■ What the task asks
Give back the entries exactly, ending with the "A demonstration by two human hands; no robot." line.

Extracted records

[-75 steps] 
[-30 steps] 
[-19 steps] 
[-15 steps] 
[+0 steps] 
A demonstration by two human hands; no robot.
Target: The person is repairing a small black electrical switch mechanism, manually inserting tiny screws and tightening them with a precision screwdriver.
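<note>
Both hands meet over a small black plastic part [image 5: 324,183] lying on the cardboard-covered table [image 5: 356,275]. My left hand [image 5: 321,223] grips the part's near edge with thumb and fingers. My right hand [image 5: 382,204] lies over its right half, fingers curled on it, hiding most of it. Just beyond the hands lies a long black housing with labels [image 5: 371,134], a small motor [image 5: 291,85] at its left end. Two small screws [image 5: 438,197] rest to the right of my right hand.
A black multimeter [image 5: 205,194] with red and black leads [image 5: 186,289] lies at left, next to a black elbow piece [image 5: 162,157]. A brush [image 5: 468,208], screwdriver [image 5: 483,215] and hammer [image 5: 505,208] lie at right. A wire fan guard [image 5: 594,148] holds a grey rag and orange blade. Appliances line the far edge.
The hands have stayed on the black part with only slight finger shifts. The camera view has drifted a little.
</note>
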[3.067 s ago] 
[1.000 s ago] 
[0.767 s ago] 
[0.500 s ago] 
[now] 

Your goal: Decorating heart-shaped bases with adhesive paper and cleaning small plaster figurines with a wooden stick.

■ Your solution
[-75 steps] 
[-30 steps] 
[-19 steps] 
[-15 steps] 
[+0 steps] 
A demonstration by two human hands; no robot.

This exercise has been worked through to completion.